In 2015, Newcastle Brown Ale bought time on local NBC stations to air an ad that, as a commentary on the high cost of national Super Bowl advertising time, contained plugs for 37 other products and companies it had recruited in a crowdfunding campaign.[159][160] In Savannah, Georgia, Jamie Casino aired a sequel to his 2014 ad that focused on the "bullies" that he had encountered throughout his life.[161]


St. Louis attorney Terry Crouppen aired a local ad in 2016 in which he criticized Stan Kroenke for his decision to re-locate the St. Louis Rams to Los Angeles.[162][163]


Some Canadian companies bought local advertising time from Fox affiliates carried in the country in 2017, taking advantage of a new regulatory policy that made the Super Bowl available directly from U.S. stations via local television providers for the first time.[164]

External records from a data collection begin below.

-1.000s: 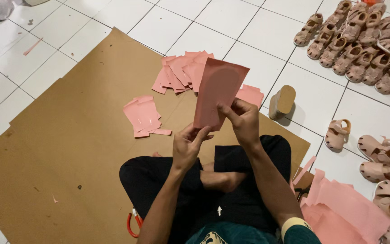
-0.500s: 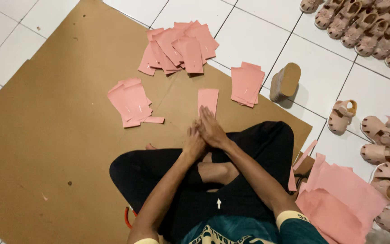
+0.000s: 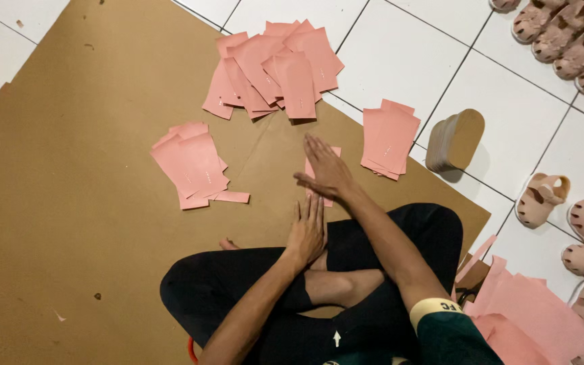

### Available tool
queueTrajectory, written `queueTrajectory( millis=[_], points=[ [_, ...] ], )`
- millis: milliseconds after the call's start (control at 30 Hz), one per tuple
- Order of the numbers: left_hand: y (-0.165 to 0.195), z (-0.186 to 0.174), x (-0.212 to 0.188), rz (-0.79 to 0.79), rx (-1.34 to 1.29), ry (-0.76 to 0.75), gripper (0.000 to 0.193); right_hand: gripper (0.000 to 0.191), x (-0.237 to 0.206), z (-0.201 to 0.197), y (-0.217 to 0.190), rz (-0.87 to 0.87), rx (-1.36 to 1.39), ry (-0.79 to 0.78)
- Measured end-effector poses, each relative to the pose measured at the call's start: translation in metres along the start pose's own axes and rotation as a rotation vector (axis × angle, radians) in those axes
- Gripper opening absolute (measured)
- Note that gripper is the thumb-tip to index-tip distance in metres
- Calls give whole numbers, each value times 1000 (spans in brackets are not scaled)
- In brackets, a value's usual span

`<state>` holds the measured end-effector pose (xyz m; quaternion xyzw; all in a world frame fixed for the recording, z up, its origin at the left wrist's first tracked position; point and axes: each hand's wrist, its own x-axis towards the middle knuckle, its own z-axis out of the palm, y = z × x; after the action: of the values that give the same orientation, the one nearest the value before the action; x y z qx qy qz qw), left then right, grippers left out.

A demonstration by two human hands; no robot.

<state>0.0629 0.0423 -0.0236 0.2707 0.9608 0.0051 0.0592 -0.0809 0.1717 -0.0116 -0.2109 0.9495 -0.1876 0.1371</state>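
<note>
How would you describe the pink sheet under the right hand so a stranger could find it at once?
Start at the brown cardboard on the tiled floor. Near its right edge, before the crossed legs, the right hand presses one pink sheet flat. Unlike the three pink piles around it, it lies alone.

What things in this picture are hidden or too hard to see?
All in the head view:
- The pink paper piece under the right hand: the hand covers most of it.
- The pink sheets at lower right: cut off by the frame edge and the right arm.
- The beige sandals at upper right: cut off by the edge.
- Small marks on the pink paper stack: too small to make out.
- What the left hand rests on: unclear.
</note>
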Motion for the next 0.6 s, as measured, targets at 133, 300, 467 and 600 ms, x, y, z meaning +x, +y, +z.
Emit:
queueTrajectory(
  millis=[133, 300, 467, 600],
  points=[
    [1, -17, 1, -71, -246, 79, 74, 114, 2, -22, 42, -26, 850, 246],
    [-15, -4, 37, 122, -251, 157, 67, 88, -51, -24, 71, 271, 1455, 596],
    [-70, -2, 113, 311, -47, 171, 69, 92, -79, 0, 47, 256, 1342, 605],
    [-98, -29, 112, -4, 6, 169, 69, 95, -76, -8, 28, 326, 1266, 632]
  ],
)
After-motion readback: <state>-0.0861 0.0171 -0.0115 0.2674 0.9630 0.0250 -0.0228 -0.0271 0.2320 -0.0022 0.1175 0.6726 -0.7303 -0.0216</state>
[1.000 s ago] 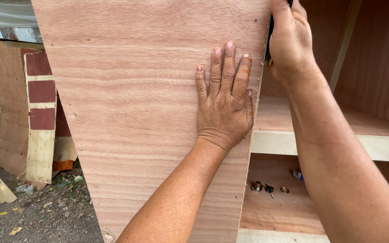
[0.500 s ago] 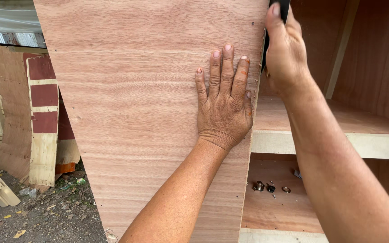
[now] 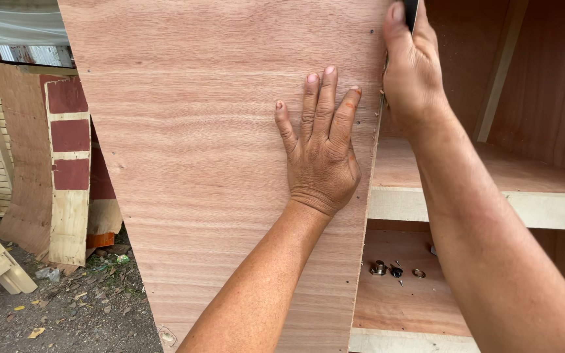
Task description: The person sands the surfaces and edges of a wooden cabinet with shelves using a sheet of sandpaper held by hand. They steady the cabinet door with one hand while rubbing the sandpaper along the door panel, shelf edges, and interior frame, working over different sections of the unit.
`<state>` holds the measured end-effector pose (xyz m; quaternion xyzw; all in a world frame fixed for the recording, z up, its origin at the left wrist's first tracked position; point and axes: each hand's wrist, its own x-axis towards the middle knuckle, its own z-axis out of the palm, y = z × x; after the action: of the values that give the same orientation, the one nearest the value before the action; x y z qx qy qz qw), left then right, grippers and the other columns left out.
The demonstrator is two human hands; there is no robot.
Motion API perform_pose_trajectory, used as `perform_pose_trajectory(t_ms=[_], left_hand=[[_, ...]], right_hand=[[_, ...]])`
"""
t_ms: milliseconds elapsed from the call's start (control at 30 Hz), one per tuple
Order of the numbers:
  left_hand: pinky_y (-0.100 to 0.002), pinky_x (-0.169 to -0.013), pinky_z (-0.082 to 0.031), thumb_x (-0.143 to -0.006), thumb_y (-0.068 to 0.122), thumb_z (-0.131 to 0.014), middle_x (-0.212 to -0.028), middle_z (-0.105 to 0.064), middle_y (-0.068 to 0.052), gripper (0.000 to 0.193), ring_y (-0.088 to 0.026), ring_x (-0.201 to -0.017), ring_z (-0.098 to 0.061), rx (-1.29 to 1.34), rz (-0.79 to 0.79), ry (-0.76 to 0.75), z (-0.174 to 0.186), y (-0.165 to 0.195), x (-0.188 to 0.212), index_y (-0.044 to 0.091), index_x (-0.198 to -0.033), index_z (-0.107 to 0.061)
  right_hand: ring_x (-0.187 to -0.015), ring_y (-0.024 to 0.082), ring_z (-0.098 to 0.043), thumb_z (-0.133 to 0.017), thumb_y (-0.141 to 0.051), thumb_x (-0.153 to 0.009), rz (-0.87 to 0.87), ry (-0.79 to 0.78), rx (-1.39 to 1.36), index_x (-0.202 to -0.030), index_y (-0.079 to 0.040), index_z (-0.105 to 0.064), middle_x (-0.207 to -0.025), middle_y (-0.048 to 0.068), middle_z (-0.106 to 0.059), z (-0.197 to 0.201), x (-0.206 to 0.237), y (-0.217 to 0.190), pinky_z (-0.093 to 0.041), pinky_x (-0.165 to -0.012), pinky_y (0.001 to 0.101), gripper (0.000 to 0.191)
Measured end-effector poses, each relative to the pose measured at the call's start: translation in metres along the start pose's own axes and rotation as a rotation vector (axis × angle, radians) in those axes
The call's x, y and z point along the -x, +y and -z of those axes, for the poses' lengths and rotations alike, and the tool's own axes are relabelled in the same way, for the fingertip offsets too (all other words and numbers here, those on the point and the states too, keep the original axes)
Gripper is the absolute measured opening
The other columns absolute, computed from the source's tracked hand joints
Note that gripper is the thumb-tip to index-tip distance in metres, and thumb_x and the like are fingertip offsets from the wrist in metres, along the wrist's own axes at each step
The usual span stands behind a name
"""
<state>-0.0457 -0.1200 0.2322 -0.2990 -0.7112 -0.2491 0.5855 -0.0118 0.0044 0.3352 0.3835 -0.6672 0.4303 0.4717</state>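
Left hand (image 3: 322,153) stays spread flat on the plywood panel (image 3: 217,163) — right hand (image 3: 413,65) has risen, gripping its edge.

The left hand (image 3: 320,157) lies flat and open, palm pressed forward, its four fingers (image 3: 327,98) straight, close together and pointing up, the thumb spread out to the left. Its bare forearm rises from the lower middle of the view, slanting up and to the right to a straight wrist. The right hand (image 3: 413,68) is raised higher, back toward the camera, its fingers curled closed around a thin dark object, its bare forearm running down to the lower right corner.
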Motion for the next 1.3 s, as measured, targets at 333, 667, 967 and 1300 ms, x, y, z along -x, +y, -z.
perform_pose_trajectory(t_ms=[333,667,967,1300], left_hand=[[-0.055,-0.139,-0.007,-0.098,-0.006,-0.04,-0.169,-0.037,-0.003,0.057,-0.02,-0.162,-0.024,0.314,-0.023,0.145,-0.008,-0.006,0.008,0.014,-0.149,-0.055],[-0.058,-0.135,-0.006,-0.096,-0.004,-0.045,-0.167,-0.037,-0.006,0.061,-0.024,-0.161,-0.024,0.277,0.035,0.23,-0.016,-0.012,0.012,0.01,-0.155,-0.047],[-0.055,-0.133,-0.007,-0.084,-0.008,-0.04,-0.168,-0.033,-0.006,0.074,-0.022,-0.159,-0.022,0.199,0.05,0.124,-0.009,-0.009,0.009,0.01,-0.156,-0.043],[-0.056,-0.136,-0.007,-0.096,0.0,-0.046,-0.171,-0.029,-0.011,0.063,-0.028,-0.163,-0.019,0.288,0.001,0.178,-0.01,-0.008,0.013,0.006,-0.158,-0.038]], right_hand=[[-0.164,0.028,-0.018,-0.037,-0.039,-0.126,0.027,0.05,0.508,-0.169,-0.019,-0.016,-0.177,0.01,-0.012,-0.004,0.018,0.025,-0.027,-0.137,0.0437,0.051],[-0.166,0.031,-0.002,-0.047,-0.023,-0.122,0.126,0.072,0.845,-0.169,-0.015,-0.007,-0.177,0.01,0.0,-0.021,0.093,0.033,-0.017,-0.142,0.0471,0.063],[-0.161,0.035,-0.004,-0.051,-0.016,-0.122,-0.38,-0.052,1.037,-0.167,-0.009,-0.014,-0.173,0.016,-0.007,-0.003,-0.062,-0.01,-0.019,-0.14,0.0513,0.059],[-0.164,0.032,0.002,-0.048,-0.018,-0.122,0.13,0.023,1.007,-0.171,-0.015,-0.017,-0.177,0.011,-0.003,-0.029,0.041,-0.023,-0.013,-0.141,0.0469,0.058]])
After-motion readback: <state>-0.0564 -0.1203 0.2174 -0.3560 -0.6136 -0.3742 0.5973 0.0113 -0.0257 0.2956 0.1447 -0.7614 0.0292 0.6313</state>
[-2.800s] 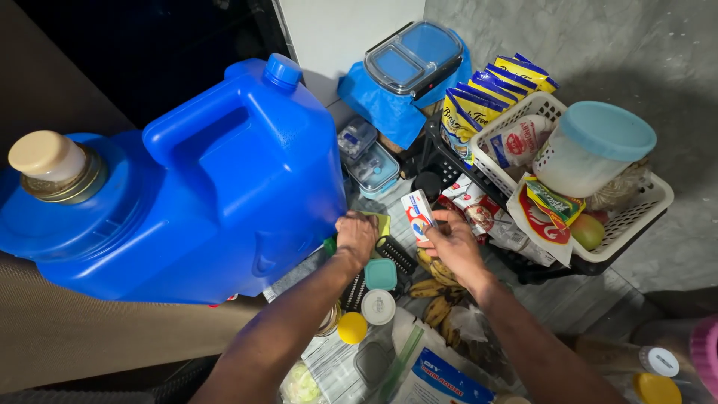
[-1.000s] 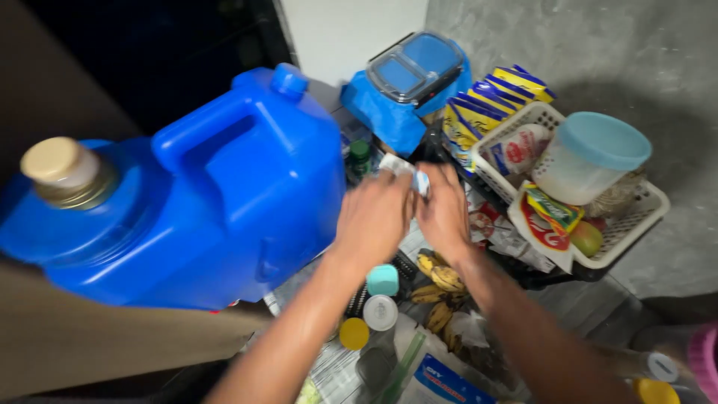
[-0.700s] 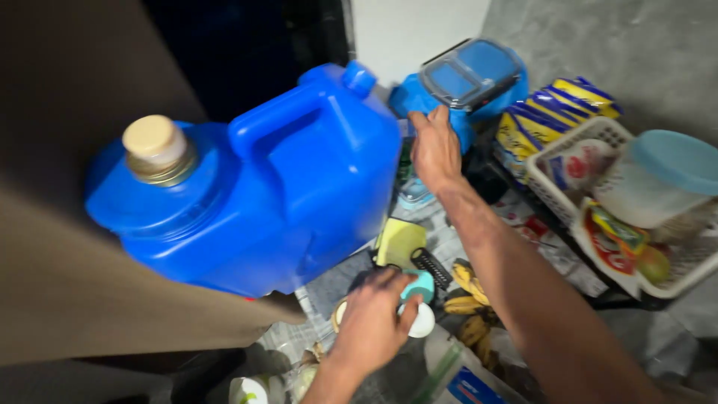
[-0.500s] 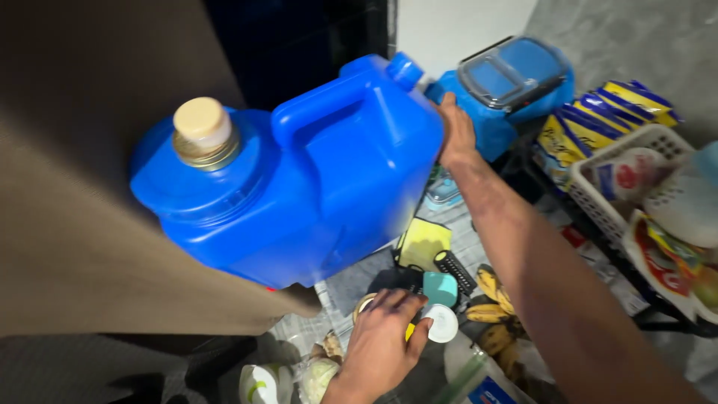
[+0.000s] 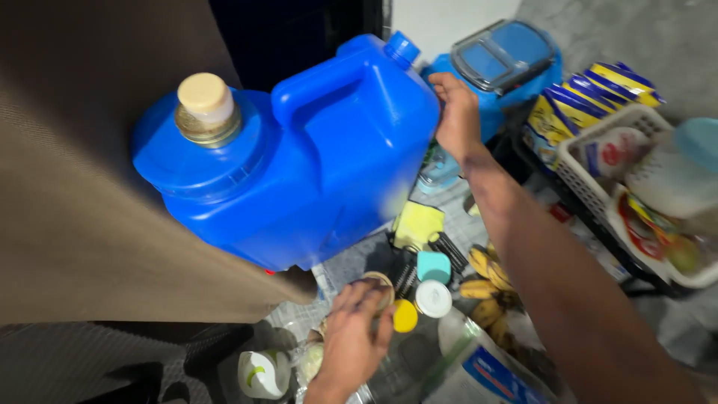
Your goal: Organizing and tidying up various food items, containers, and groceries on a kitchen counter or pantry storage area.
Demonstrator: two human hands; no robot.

In 2018, rock musician Alice Cooper appeared in a local ad for Desert Financial Credit Union, which played upon his band's song "School's Out" to promote its re-branding from Desert Schools Federal Credit Union.[165][166] Jamie Casino also returned with a new ad.[167] A local Subaru dealer in Muskegon, Michigan ran a simplistic ad containing only the logos of the dealership, and the message "Congratulations Patriots!"—a "last minute calculated risk" based on odds favoring the team, given that the game was actually won by the Philadelphia Eagles.[168]